Re: [PATCH 1/2] fast-import: use struct hash_table for atom strings

Jonathan Nieder <jrnieder@xxxxxxxxx> · Fri, 1 Apr 2011 21:42:09 -0500

Hi,

David Barr wrote:

> Signed-off-by: David Barr <david.barr@xxxxxxxxxxxx>

Thanks, this is a welcome change.  But perhaps it would be nice to
explain why, here? :)

E.g., what is stored in the atom table? does it tend to get big?  does
the existing code allow it to grow? this change will allow it to grow,
right? what is the downside to this change (if any)?

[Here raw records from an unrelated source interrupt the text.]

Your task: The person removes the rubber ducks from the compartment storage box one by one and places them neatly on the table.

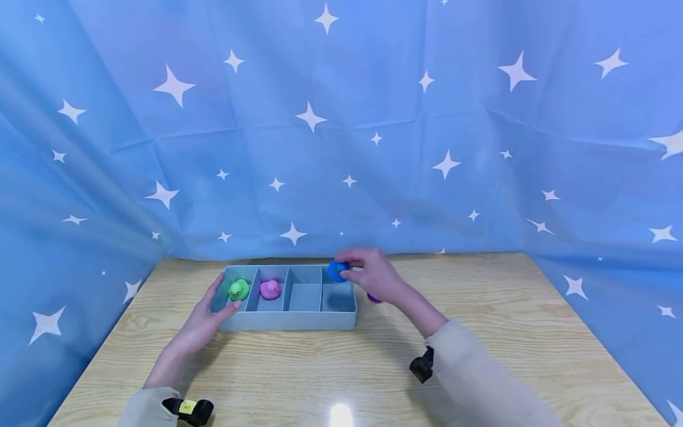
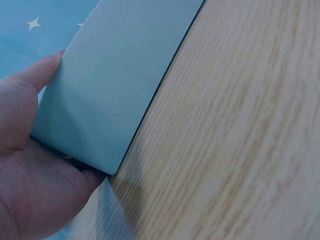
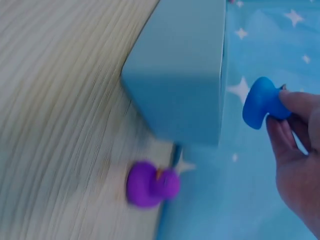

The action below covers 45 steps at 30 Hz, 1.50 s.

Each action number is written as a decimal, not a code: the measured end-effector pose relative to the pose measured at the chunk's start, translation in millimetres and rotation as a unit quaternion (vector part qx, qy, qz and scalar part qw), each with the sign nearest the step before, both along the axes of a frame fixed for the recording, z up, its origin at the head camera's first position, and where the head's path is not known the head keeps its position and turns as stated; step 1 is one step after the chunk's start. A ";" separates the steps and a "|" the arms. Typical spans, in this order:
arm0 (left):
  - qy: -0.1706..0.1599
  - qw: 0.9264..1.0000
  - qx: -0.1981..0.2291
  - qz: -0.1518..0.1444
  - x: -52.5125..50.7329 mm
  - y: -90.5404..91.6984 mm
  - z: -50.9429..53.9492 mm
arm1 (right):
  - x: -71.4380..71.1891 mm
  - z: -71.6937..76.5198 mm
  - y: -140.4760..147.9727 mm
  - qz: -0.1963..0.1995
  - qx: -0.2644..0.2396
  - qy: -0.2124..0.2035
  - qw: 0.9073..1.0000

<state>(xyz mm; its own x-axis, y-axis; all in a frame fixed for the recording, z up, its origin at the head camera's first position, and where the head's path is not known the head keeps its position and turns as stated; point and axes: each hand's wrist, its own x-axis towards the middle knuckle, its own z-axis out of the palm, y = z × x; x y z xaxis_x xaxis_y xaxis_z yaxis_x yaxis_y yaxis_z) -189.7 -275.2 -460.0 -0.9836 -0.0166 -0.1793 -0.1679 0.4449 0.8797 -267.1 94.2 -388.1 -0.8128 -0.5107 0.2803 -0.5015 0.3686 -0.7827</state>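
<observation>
A light blue box [image 1: 288, 321] with several compartments in a row stands on the table. A green rubber duck [image 1: 239, 290] sits in its leftmost compartment, and a pink rubber duck [image 1: 270, 289] is in the one beside it. My left hand [image 1: 205, 317] grips the box's left end, thumb over the front rim; the left wrist view shows the hand [image 2: 30, 145] around that end. Between thumb and fingers, my right hand [image 1: 373, 276] pinches a blue rubber duck [image 3: 265, 104] above the rightmost compartment. A purple rubber duck [image 3: 150, 185] rests on the table right of the box, mostly hidden in the head view.
The wooden table [image 1: 480, 326] extends in front of the box and to its right. Behind and along both sides hangs a blue cloth [image 1: 341, 148] with white stars. A black wrist strap [image 1: 423, 365] sits at the right cuff, another wrist strap [image 1: 188, 410] at the left.
</observation>
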 end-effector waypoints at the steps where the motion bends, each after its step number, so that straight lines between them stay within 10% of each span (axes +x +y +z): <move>1: 0.000 1.000 0.000 0.000 0.1 -0.4 -0.1 | -0.4 -0.8 6.4 -0.002 0.000 0.009 1.000; 21: 0.011 1.000 -0.008 -0.002 3.1 -1.3 0.1 | -5.1 -42.9 101.5 -0.045 0.098 0.055 0.993; 45: 0.007 1.000 -0.001 -0.002 0.2 -0.3 0.0 | -13.1 -59.9 126.9 -0.030 0.131 0.006 0.991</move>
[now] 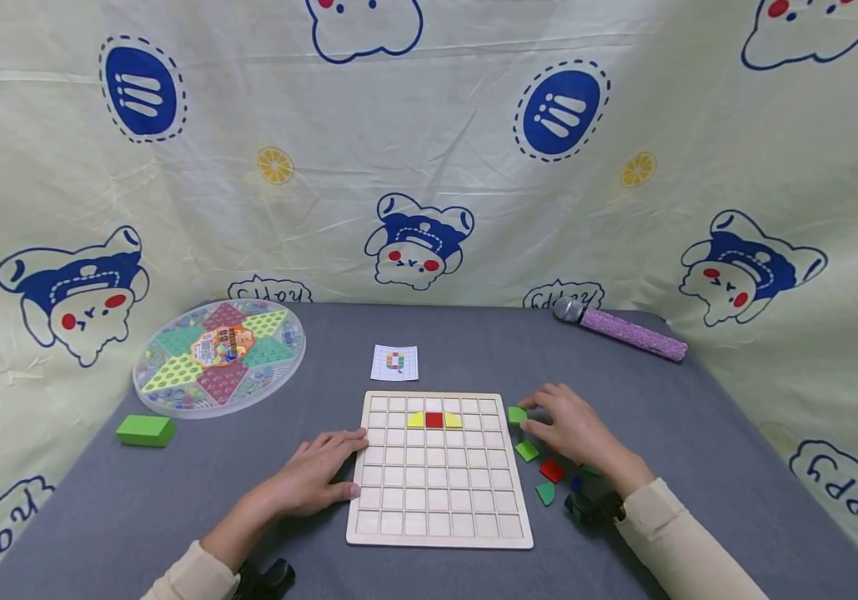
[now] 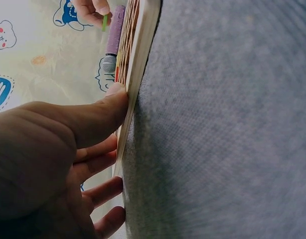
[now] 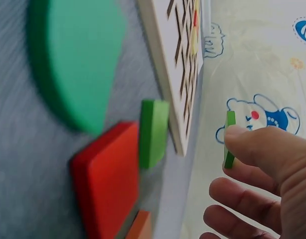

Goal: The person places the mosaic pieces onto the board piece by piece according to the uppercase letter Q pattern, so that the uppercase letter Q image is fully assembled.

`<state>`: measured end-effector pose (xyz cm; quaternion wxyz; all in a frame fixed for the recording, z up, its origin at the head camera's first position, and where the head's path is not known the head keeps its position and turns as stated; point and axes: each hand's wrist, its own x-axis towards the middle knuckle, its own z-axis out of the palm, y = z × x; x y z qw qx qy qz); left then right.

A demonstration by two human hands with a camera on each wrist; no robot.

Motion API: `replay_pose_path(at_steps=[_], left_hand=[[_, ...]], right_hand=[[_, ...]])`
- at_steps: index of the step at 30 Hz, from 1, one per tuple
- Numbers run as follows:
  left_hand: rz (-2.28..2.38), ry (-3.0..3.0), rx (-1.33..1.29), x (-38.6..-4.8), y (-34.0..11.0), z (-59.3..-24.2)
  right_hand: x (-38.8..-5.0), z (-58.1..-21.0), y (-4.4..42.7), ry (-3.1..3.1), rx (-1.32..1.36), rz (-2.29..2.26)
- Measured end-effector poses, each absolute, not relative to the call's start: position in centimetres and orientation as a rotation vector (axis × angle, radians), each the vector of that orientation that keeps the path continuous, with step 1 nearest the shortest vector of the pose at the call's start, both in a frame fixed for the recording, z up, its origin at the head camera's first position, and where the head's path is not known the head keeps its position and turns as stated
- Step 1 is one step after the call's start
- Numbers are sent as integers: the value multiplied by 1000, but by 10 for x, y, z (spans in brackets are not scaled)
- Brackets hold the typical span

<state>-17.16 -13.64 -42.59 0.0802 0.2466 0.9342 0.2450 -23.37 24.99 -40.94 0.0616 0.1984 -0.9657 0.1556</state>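
A pale wooden grid board lies flat on the table. Near its far side, a red square tile sits between two yellow tiles with curved edges. My left hand rests against the board's left edge, thumb and fingertips touching it. At the right of the board, my right hand pinches a green square tile between thumb and index finger, held above the table. Below that hand lie another green tile, a red tile and a rounded teal tile.
A small printed pattern card lies beyond the board. Far left are a round Chinese checkers board and a green block. A purple glittery microphone lies far right. A printed curtain hangs behind the table.
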Motion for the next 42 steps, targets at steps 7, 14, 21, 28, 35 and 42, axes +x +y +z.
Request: replay_pose_path(at_steps=[7, 14, 21, 28, 35, 42], left_hand=[[725, 2794, 745, -172, -136, -427], [730, 2780, 752, -171, -136, -426], [716, 2786, 739, -172, -135, -427], [716, 2785, 732, -171, -135, -425], [714, 2787, 720, -170, -136, -424], [728, 2790, 749, -171, -137, -424]], right_hand=[[-226, -401, 235, -2844, 649, 483], [-223, -401, 223, -2820, 678, 493], [-221, -403, 211, -2817, 720, 460], [-220, -405, 195, -2823, 779, 432], [-222, -407, 184, -2826, 857, 401], [-227, -410, 174, -2851, 856, 351]])
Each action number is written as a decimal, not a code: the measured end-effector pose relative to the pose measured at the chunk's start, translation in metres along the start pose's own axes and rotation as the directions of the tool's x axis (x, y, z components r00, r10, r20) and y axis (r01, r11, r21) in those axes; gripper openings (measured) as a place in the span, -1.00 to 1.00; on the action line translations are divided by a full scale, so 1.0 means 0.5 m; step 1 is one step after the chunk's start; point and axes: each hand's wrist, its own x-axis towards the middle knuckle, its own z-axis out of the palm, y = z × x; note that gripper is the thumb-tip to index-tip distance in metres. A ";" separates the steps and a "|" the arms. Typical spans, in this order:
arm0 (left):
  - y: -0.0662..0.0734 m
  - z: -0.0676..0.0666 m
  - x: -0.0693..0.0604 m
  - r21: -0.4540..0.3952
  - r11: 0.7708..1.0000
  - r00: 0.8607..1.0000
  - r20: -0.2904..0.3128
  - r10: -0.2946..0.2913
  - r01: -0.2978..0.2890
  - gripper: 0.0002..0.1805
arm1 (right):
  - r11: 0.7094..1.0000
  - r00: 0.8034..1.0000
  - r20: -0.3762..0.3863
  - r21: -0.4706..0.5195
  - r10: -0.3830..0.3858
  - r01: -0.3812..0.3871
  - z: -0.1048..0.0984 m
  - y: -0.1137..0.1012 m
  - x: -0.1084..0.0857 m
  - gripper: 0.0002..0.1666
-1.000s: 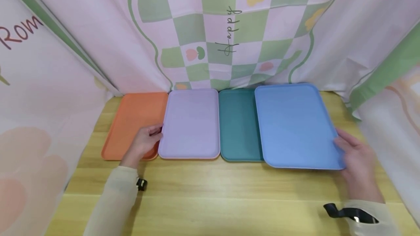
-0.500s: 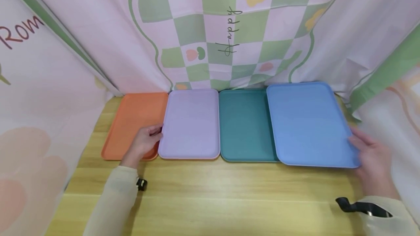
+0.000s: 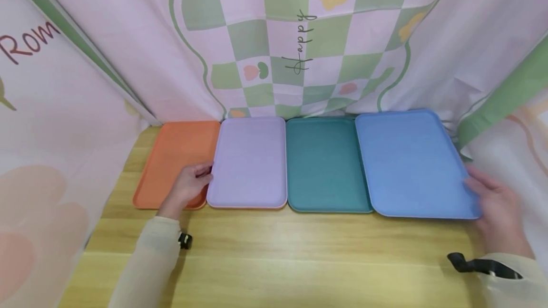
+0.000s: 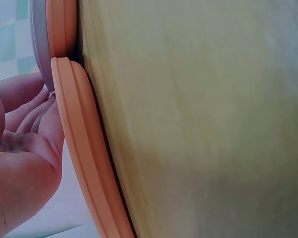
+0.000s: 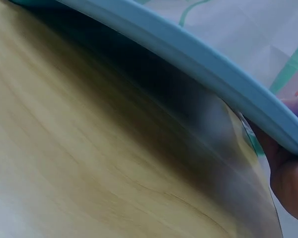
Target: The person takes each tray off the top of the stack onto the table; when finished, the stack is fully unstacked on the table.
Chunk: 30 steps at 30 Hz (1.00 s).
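Rectangular plastic orange tray (image 3: 184,141), lilac tray (image 3: 249,162), teal tray (image 3: 326,165) laid, left hand (image 3: 187,186) pinching lilac; right hand (image 3: 500,206) pinching matching blue tray (image 3: 415,165), not yet down.

Left hand (image 3: 188,185) at the lilac tray (image 3: 248,163), right hand (image 3: 498,201) at the blue tray (image 3: 415,165)
Over there on the wooden table (image 3: 282,255), an orange tray (image 3: 181,149), the lilac, a teal tray (image 3: 325,165) and the blue line up before a checked curtain (image 3: 287,37); the left hand reaches over the orange and pinches the lilac's left edge; the right hand grips the blue's right side; both sleeves (image 3: 145,263) are pale.
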 end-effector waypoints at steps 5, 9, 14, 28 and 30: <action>-0.001 0.002 0.000 -0.008 1.000 1.000 -0.005 0.010 -0.010 -0.45 | 1.000 1.000 -0.020 -0.014 0.003 -0.004 -0.013 -0.005 0.011 -0.46; -0.002 0.002 0.000 -0.003 1.000 1.000 -0.004 0.007 -0.007 -0.45 | 1.000 1.000 -0.002 -0.020 -0.017 0.017 -0.019 -0.010 0.016 -0.50; -0.002 0.000 0.001 -0.002 1.000 1.000 -0.005 -0.003 0.003 -0.45 | 0.998 0.999 -0.002 -0.046 -0.032 0.032 -0.027 -0.014 0.024 -0.53; 0.001 -0.002 0.002 0.005 1.000 1.000 0.013 -0.009 0.009 -0.43 | 0.902 0.983 -0.178 -0.430 -0.053 -0.029 -0.011 -0.007 0.035 -0.41; 0.001 -0.002 0.002 0.005 1.000 1.000 0.013 -0.016 0.015 -0.43 | 0.856 0.975 -0.213 -0.515 -0.069 -0.052 -0.005 -0.008 0.036 -0.44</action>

Especially, numbers (timings) illustrating the effect on typical
use and effect on scalability would be interesting.

> ---
>  fast-import.c |   17 ++++++++++-------
>  1 files changed, 10 insertions(+), 7 deletions(-)
> 
> diff --git a/fast-import.c b/fast-import.c
> index 65d65bf..0592b21 100644
> --- a/fast-import.c
> +++ b/fast-import.c
> @@ -300,9 +300,8 @@ static size_t total_allocd;
>  static struct mem_pool *mem_pool;
>  
>  /* Atom management */
> -static unsigned int atom_table_sz = 4451;
>  static unsigned int atom_cnt;
> -static struct atom_str **atom_table;
> +static struct hash_table atom_table;
>  
>  /* The .pack file being generated */
>  static unsigned int pack_id;
> @@ -680,10 +679,11 @@ static struct object_entry *find_mark(uintmax_t idnum)
>  
>  static struct atom_str *to_atom(const char *s, unsigned short len)
>  {
> -	unsigned int hc = hc_str(s, len) % atom_table_sz;
> +	unsigned int hc = hc_str(s, len);
>  	struct atom_str *c;
> +	void **pos;
>  
> -	for (c = atom_table[hc]; c; c = c->next_atom)
> +	for (c = lookup_hash(hc, &atom_table); c; c = c->next_atom)
>  		if (c->str_len == len && !strncmp(s, c->str_dat, len))
>  			return c;
>  
> @@ -691,8 +691,12 @@ static struct atom_str *to_atom(const char *s, unsigned short len)
>  	c->str_len = len;
>  	strncpy(c->str_dat, s, len);
>  	c->str_dat[len] = 0;
> -	c->next_atom = atom_table[hc];
> -	atom_table[hc] = c;
> +	c->next_atom = NULL;
> +	pos = insert_hash(hc, c, &atom_table);
> +	if (pos) {
> +		c->next_atom = *pos;
> +		*pos = c;
> +	}

If I understand correctly, this puts new atoms at the start of the
chain, just like v1.7.4-rc0~40^2 (fast-import: insert new object
entries at start of hash bucket, 2010-11-23) did for objects.  Did you
measure and find this faster, or is it just for simplicity or
consistency?  (I'd personally be fine with it either way, but it seems
prudent to ask.)

>  	atom_cnt++;
>  	return c;
>  }
> @@ -3263,7 +3267,6 @@ int main(int argc, const char **argv)
>  
>  	alloc_objects(object_entry_alloc);
>  	strbuf_init(&command_buf, 0);
> -	atom_table = xcalloc(atom_table_sz, sizeof(struct atom_str*));
>  	branch_table = xcalloc(branch_table_sz, sizeof(struct branch*));
>  	avail_tree_table = xcalloc(avail_tree_table_sz, sizeof(struct avail_tree_content*));
>  	marks = pool_calloc(1, sizeof(struct mark_set));

We never call init_hash.  That's technically safe because init_hash
just zeroes out the table, but I think I'd rather see us using it
anyway or documenting in api-hash.txt that it's safe not to use.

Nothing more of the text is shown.